Apa mereka tidak belajar dari kasus Olin dan Lili yang disiram kuah bakso olehnya? Inges juga bisa melakukan hal yang sama kalau-kalau ada kuah bakso disekitar radarnya. Ketiganya kemudian kabur kocar-kacir dengan penuh kekesalan.
Dua dayang Prima itu hanya berani waktu bersama bosnya saja. Lihat saja, kalau Inges bertemu salah satunya sendirian, maka mereka akan bermain peran menjadi manusia polos tanpa dosa.
Jam olahraga diberi istirahat tiga puluh menit saja dan akan langsung diganti jam matematika. Waktu yang diberikan Inges gunakan mengganti pakaian di toilet. Maka dari itu, kini dia sudah berada disana. Toilet tidak begitu sepi, ada beberapa teman kelasnya di dalam bilik. Dia menunggu di depan wastafel sembari membasuh wajah.
Mendadak kantung kemihnya terasa full.

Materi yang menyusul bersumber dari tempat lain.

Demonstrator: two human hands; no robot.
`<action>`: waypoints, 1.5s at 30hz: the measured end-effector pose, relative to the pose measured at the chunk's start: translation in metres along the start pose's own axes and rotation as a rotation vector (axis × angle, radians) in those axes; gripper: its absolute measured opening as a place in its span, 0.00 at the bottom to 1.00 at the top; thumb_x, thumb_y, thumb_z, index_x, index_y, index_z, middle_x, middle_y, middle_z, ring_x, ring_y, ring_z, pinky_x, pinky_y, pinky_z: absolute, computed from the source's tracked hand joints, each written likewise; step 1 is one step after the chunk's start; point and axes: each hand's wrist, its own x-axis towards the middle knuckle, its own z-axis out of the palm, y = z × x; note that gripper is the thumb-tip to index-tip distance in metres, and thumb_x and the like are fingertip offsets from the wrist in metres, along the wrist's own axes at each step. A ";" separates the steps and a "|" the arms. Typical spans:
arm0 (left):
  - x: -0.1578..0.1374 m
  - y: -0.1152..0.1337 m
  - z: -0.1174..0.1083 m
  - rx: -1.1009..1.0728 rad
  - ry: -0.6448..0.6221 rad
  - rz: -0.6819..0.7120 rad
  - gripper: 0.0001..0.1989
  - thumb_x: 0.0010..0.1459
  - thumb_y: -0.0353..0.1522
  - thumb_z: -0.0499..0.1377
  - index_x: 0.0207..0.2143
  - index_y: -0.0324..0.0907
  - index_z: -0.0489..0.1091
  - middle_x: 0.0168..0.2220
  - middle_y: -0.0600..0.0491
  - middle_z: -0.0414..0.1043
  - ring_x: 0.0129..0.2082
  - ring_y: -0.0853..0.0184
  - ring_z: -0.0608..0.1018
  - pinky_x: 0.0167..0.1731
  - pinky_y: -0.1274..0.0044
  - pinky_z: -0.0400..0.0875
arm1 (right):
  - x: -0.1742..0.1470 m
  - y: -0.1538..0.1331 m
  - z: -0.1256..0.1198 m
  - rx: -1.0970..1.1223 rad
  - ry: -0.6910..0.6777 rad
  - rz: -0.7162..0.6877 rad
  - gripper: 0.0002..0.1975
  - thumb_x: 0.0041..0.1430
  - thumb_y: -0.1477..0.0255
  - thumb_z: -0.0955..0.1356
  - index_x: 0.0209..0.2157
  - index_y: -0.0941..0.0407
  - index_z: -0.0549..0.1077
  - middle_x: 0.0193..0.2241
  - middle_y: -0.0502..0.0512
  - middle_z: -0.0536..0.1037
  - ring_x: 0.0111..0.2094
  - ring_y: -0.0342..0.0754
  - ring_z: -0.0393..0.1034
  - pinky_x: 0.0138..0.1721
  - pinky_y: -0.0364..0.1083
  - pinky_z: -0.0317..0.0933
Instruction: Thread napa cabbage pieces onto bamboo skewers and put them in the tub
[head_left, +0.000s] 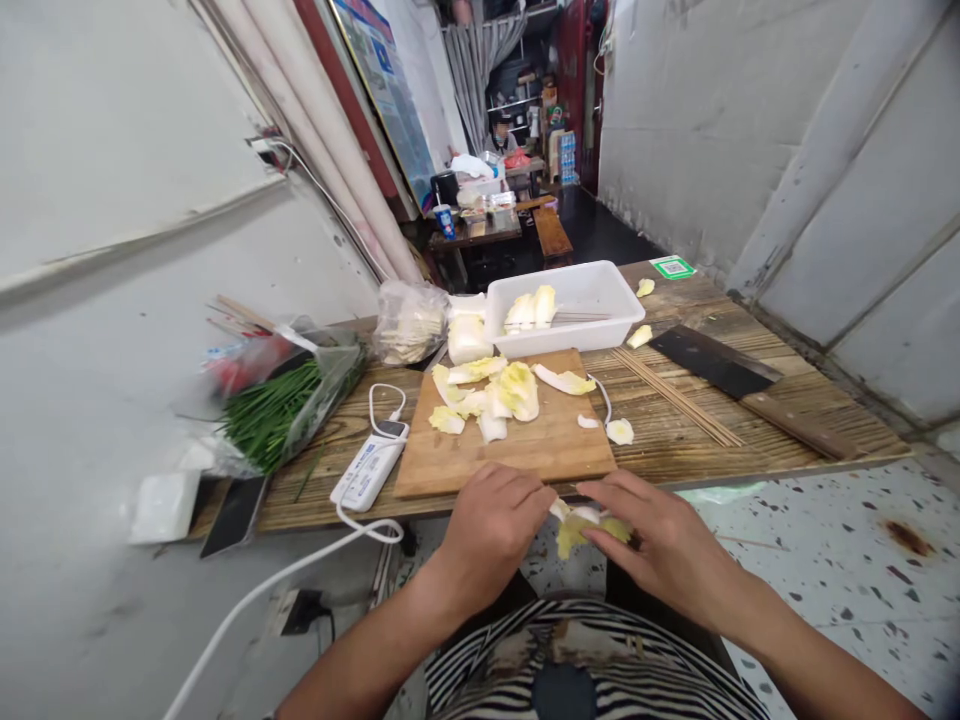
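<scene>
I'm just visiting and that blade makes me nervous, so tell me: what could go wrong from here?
The leaf in the right hand, close to the left hand, is beyond the near edge of the board, so pieces might drop.

The cleaver has its handle end near the table edge; a bump could knock it off.

The power strip also lies near that edge, where an arm might catch it.
</scene>
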 end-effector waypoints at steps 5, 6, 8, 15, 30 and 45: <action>-0.008 0.007 -0.003 0.017 0.032 0.099 0.08 0.60 0.27 0.52 0.39 0.36 0.69 0.32 0.49 0.76 0.33 0.67 0.75 0.33 0.74 0.69 | -0.010 -0.001 -0.002 -0.139 -0.016 -0.066 0.12 0.61 0.75 0.60 0.42 0.54 0.72 0.36 0.55 0.72 0.31 0.44 0.70 0.30 0.42 0.63; -0.010 0.008 -0.004 0.021 0.021 0.100 0.08 0.60 0.27 0.52 0.40 0.36 0.69 0.33 0.48 0.76 0.33 0.66 0.75 0.34 0.73 0.70 | -0.012 -0.001 -0.001 -0.170 -0.002 -0.076 0.12 0.62 0.75 0.59 0.41 0.54 0.72 0.37 0.55 0.73 0.31 0.43 0.70 0.28 0.41 0.62; -0.012 0.010 -0.004 0.032 -0.016 0.106 0.10 0.60 0.26 0.51 0.41 0.35 0.69 0.34 0.47 0.76 0.35 0.64 0.75 0.34 0.72 0.70 | -0.013 -0.004 0.000 -0.232 0.032 -0.097 0.13 0.63 0.75 0.58 0.41 0.54 0.72 0.38 0.56 0.74 0.30 0.43 0.70 0.26 0.41 0.61; -0.010 0.010 -0.002 0.039 0.014 0.116 0.13 0.61 0.26 0.47 0.44 0.34 0.68 0.36 0.45 0.75 0.38 0.63 0.75 0.37 0.70 0.71 | -0.014 -0.008 0.001 -0.393 0.164 -0.185 0.13 0.63 0.76 0.58 0.42 0.55 0.72 0.36 0.57 0.76 0.30 0.44 0.71 0.30 0.42 0.62; -0.011 -0.018 0.008 0.182 0.300 0.084 0.14 0.59 0.26 0.54 0.48 0.42 0.69 0.43 0.47 0.76 0.48 0.62 0.73 0.45 0.69 0.67 | -0.013 0.000 -0.005 -0.337 0.175 -0.048 0.14 0.64 0.71 0.61 0.50 0.56 0.68 0.39 0.58 0.75 0.34 0.46 0.71 0.33 0.43 0.65; -0.014 0.010 0.077 -1.556 0.577 -0.962 0.25 0.59 0.38 0.56 0.57 0.40 0.59 0.58 0.42 0.61 0.57 0.59 0.66 0.56 0.68 0.63 | -0.011 0.030 0.054 -0.347 0.382 0.058 0.13 0.63 0.75 0.61 0.42 0.58 0.76 0.27 0.58 0.79 0.27 0.46 0.72 0.31 0.44 0.61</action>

Buru-buru memasuki bilik untuk menuntaskan hajatnya. Tidak terpikir olehnya kalau keluar dari sana, barang-barang yang dia tinggalkan di wastafel kini sudah lenyap tak berbekas.
Inges menghampiri seorang cewek yang tengah membasuh tangannya. "Lo liat tas kuning berisi seragam nggak disini?" Sambil menunjuk tepat di titik dia melepaskan tasnya tadi.
Cewek dengan pita di kepalanya itu menggeleng sekilas, acuh tak acuh dengan pertanyaan Inges. "Gue nggak liat," jawabnya seadanya.
Tapi Inges tidak percaya. Dia bahkan belum pipis! Hanya memasuki bilik selama tiga puluh detik, lalu keluar ketika menyadari barangnya ketinggalan. Dan cewek dengan pita menyebalkan itu tidak bisa membohonginya.
"Lo jangan bohong sama gue," Inges memperingati.
Cewek itu mengangkat bahunya pertanda dia tidak peduli. "Kenapa lo maksa banget buat gue bilang iya? Jangan-"
"Karena lo ada di depan pintu sejak tadi. Jawab aja pertanyaan gue, atau gue samperin lo pulang sekolah nanti."
Inges benar-benar kesal. Dia tidak mungkin ke kelas lalu belajar menggunakan seragam olahraga yang apek dan bau ini. Meskipun guru mungkin akan memakluminya. Namun tidak dengan dirinya. Tidak akan memaklumi kondisi seragam yang sudah seharusnya tergantikan ini.
Cewek itu tetap tidak peduli, dia melongos begitu saja padahal Inges yakin dia tahu siapa pelakunya. Tidak ada yang menyangka di toilet yang untungnya sedang sepi ini, Inges mencengkram kerah seragam cewek itu lalo memojokkannya ke tembok. Cukup mudah untuk dilakukan setelah melihat tinggi Inges lebih dari dia.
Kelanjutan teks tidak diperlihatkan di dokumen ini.